Lloyd Fraser has taken delivery of a fleet of specially designed vehicles for its Wickes home delivery operation to meet the needs of health and safety directives and tightening vehicle restrictions in urban areas.
These vehicles have taken 12 months to get from the drawing board into service and the result is a best of breed vehicle for heavyweight home delivery which combines the competing considerations of payload, working time directive, order mix, speed of loading and unloading, and access restrictions.
Lloyd Fraser has held the contract since 2004 and makes more than 3,000 deliveries each week from a 200,000 sq ft national distribution centre, carrying the full range of Wickes’ kitchens, bedrooms, conservatories, residential doors, and appliances. It also operates seven strategically located cross-dock sites.
It operates a delivery fleet of more than 60 double-manned vehicles operating within a 12 hour delivery window.
Some £5.4m was saved in the first full year of operating the Wickes Home Delivery contract through improved management and implementation of cost saving initiatives.
The new vehicles replace an outgoing fleet of 7.5 tonne and 18 tonne vehicles, which were not ideal. The 7.5 tonners weighed out before cube or time, while the 18 tonners were too big to access residential areas without considerable difficulty.
The solution lay in a mid range vehicle which could carry sufficient payload yet have the accessibility advantages of a 7.5 tonne wheelbase.
Lloyd Fraser got together with DAF, Don-Bur, and the transport department of the client, to produce as close a match to its operational needs as possible. The result is a vehicle with a payload of five tonnes to ensure maximum efficiency, and a wheel base of 17.7 feet to ensure minimum access issues.
The 55 series DAF operating in the 13-15 tonne bracket showed small but tolerable dimension differences to the 45 series.
As the 15 tonne version of the DAF 55 operates on the same chassis as the 13 tonner, the new fleet has been plated at 15 tonne, offering a payload of around 6.5 tonnes, while at the same time achieving a 7.5 tonne equivalent wheelbase.
In designing the body, health and safety and economy have been the primary considerations.
But moving away from the 28 foot length of the 18 tonner to solve the access problem created a need to compensate for the loss of cube.
The answer lay in looking down rather than up. Every vehicle carries a 10 foot stillage containing all the work tops, which have now been accommodated in two side panniers below the main body of the vehicle.
The ability to remove this volume from the main load, into what was free space, enabled a reduction in body length to a standard 25 feet, without compromising orders per route.
Further to the theme of economy, the trucks come with automatic transmission, ensuring consistency of fuel performance, and the bodies are fitted with quick release “slide-a-side” curtains which are anticipated to save over 30 minutes on every route.

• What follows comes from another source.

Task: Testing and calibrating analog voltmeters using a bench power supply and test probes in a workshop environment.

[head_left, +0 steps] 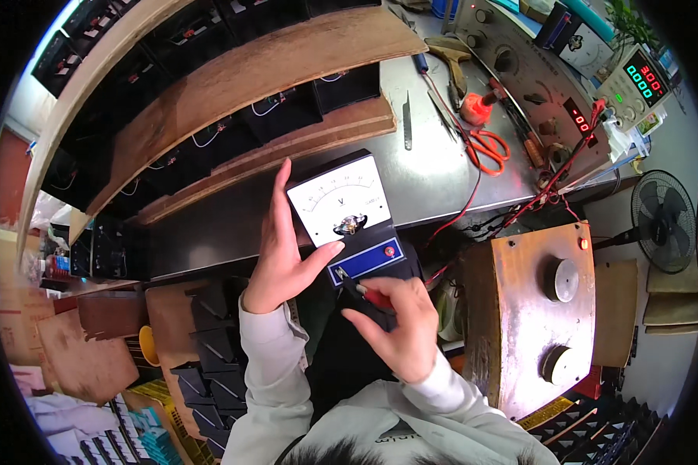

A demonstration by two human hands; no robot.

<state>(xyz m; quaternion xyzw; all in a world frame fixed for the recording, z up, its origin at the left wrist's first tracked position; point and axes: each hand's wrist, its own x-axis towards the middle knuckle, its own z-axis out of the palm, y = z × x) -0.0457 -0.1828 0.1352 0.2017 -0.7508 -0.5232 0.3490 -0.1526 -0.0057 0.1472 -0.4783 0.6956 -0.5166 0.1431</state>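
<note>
Hands — left (279,260) gripping meter (341,203), right (399,325) pinching red probe (378,297) — overhang bench edge (209,260).

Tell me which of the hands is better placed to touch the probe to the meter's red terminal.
Probably the right hand: it already pinches the red-handled probe just below the analog voltmeter, close to its red terminal. The left hand is busy gripping the meter's left side, steadying it.

- The right hand (399,329) hid most of the red-handled tool (376,297)
- The left hand (281,252) covered the meter's (341,203) left edge
- The fan (663,219) was cut off at the rim
</note>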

However, primary consideration for body design was to make the job safer and easier for the delivery crew, in relation to working at height.

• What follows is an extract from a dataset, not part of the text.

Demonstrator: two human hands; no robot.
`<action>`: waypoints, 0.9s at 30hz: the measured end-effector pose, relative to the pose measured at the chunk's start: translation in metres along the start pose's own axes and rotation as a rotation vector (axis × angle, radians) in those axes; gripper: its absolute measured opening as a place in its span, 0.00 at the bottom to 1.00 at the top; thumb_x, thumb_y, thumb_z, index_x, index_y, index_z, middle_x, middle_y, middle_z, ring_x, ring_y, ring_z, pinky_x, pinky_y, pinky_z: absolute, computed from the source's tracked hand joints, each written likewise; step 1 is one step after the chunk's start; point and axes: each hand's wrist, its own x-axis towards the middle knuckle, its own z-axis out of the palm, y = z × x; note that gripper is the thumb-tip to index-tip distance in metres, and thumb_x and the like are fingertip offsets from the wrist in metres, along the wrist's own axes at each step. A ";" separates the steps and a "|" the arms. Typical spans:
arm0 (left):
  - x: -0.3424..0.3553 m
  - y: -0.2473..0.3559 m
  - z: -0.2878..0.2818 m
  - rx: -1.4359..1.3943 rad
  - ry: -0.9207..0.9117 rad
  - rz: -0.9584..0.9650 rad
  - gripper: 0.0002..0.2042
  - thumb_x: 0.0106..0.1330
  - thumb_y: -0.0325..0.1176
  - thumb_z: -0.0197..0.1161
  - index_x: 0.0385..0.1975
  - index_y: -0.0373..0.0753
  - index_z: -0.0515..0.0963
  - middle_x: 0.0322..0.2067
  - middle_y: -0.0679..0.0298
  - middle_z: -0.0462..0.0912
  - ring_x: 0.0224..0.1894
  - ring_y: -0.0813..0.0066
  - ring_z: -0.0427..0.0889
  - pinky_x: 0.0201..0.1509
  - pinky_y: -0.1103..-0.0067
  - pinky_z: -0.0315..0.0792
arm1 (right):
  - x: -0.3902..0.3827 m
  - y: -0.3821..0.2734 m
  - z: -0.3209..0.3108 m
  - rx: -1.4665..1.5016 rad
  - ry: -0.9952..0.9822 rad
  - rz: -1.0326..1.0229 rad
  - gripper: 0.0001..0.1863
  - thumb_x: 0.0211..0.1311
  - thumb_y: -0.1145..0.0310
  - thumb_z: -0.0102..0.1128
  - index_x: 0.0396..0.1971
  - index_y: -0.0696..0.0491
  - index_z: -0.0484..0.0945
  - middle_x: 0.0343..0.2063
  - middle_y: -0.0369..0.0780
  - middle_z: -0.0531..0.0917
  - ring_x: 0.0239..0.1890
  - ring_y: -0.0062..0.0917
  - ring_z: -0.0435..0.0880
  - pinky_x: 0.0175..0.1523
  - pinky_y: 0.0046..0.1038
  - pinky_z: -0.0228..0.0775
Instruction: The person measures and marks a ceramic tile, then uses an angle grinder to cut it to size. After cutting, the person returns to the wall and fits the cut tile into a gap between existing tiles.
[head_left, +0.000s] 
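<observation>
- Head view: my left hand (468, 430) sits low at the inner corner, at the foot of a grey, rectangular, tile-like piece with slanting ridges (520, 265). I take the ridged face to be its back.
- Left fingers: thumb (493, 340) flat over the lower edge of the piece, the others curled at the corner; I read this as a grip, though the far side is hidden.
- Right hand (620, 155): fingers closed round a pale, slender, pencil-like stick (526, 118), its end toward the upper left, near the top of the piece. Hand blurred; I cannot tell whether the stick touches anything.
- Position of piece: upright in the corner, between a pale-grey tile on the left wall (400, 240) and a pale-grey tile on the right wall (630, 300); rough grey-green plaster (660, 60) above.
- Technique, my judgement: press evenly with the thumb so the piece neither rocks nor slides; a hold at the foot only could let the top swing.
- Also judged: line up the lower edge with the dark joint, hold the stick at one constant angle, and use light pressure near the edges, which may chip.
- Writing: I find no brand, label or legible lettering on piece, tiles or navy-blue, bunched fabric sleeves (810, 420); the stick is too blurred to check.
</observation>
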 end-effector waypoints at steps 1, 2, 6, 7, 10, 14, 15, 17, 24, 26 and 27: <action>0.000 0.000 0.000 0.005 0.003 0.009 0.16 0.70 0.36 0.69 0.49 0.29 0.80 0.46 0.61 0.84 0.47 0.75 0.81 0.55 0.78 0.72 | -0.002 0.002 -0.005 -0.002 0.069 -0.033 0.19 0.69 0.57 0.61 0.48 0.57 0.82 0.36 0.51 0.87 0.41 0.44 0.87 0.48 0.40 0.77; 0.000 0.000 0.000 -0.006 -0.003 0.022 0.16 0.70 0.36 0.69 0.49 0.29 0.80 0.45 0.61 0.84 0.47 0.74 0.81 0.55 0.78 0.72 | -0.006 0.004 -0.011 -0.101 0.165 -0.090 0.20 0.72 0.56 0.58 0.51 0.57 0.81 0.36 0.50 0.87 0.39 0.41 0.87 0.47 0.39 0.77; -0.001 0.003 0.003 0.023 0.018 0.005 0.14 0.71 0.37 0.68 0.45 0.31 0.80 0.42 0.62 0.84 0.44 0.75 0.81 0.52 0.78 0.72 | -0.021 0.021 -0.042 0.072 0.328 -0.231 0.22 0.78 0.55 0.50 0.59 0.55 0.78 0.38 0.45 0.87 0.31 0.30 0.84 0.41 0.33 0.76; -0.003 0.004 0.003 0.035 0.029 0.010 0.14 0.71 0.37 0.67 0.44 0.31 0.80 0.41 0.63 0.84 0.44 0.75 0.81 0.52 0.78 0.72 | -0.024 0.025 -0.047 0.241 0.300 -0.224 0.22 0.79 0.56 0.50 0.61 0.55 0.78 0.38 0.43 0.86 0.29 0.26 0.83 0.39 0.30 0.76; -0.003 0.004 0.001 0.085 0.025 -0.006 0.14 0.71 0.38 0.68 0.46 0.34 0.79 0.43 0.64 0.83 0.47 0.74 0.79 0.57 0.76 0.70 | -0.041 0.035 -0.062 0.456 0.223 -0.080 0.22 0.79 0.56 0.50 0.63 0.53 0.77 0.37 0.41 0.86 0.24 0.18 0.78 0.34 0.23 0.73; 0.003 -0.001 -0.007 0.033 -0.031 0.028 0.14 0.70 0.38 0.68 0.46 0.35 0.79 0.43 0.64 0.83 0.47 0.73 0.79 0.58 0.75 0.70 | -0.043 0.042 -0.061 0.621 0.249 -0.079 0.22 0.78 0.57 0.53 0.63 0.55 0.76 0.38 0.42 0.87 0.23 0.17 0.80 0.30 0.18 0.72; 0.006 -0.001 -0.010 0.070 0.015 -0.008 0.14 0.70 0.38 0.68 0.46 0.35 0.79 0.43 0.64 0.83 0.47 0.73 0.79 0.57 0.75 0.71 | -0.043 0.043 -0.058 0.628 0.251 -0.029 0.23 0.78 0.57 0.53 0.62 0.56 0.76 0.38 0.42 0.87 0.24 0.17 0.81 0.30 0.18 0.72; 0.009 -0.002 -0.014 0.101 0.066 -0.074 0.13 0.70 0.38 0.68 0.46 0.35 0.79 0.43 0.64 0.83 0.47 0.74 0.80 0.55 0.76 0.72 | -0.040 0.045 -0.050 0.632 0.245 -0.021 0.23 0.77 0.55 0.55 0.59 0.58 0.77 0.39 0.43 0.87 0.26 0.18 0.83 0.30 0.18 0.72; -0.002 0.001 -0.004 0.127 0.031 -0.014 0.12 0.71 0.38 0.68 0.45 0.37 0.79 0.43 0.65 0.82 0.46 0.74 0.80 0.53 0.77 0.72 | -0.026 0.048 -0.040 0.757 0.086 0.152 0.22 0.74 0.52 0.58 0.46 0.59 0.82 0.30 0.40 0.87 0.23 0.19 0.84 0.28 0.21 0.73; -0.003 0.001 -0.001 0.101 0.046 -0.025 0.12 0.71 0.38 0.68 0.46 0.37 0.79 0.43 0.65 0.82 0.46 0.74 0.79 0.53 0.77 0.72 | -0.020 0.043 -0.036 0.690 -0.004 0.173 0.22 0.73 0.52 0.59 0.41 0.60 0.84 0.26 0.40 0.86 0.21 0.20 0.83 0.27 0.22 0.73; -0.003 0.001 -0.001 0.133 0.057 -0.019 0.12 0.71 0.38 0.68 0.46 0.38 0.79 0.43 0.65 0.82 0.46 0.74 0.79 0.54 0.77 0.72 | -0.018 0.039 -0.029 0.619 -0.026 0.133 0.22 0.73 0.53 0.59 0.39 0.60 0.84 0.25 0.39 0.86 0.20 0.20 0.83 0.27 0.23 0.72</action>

A key objective was to reduce the need to climb on to the back of the vehicle un-aided and safe access from the side of the vehicle has been provided by way of a safety platform that folds back into itself for stowage purposes and slides down each side of the vehicle so it can be operated where required.
The side panniers offer a second benefit of stowing the kitchen worktops at a much safer unloading height, as previously these had to be handballed from the back of the vehicle. Additionally, the vehicles are fitted with tail lifts to enable appliances to be unloaded safely and also have in cab reversing cameras which activate when reverse gear is engaged.
Further technology sees the vehicles fitted with the telemetry present in the old fleet which records driver and vehicle behaviour.
The roll out of this new fleet also ties in with a new electronic proof of delivery and vehicle tracking system which allows the customer service centre to provide the customer with a real arrival time-driven by the on-board satellite navigation system constantly updating the route plan for the vehicle that day.
Lloyd Fraser is also trialling a camera system called SmartDrive on a number of the vehicles. This is an insurance led initiative which captures an image inside and outside the cab when a pre-set level of G Force is exceeded. Following an “event”, the previous 15 seconds are recorded giving a visual record of the situation in an accident situation. This information has obvious insurance benefits when it comes to proving blameworthiness, and acts as a management tool for any corrective measures that need to be addressed with drivers.
Rob Ivers, Lloyd Fraser general manager of the Wickes Home Delivery Network says: “Home delivery is a difficult job and every operation has a unique set of requirements that must all be accommodated, most of which compete and which no off the shelf design can satisfy. This vehicle is as near perfect a marriage between safety and efficiency as possible, and addresses as many of the on the road issues as a vehicle can.”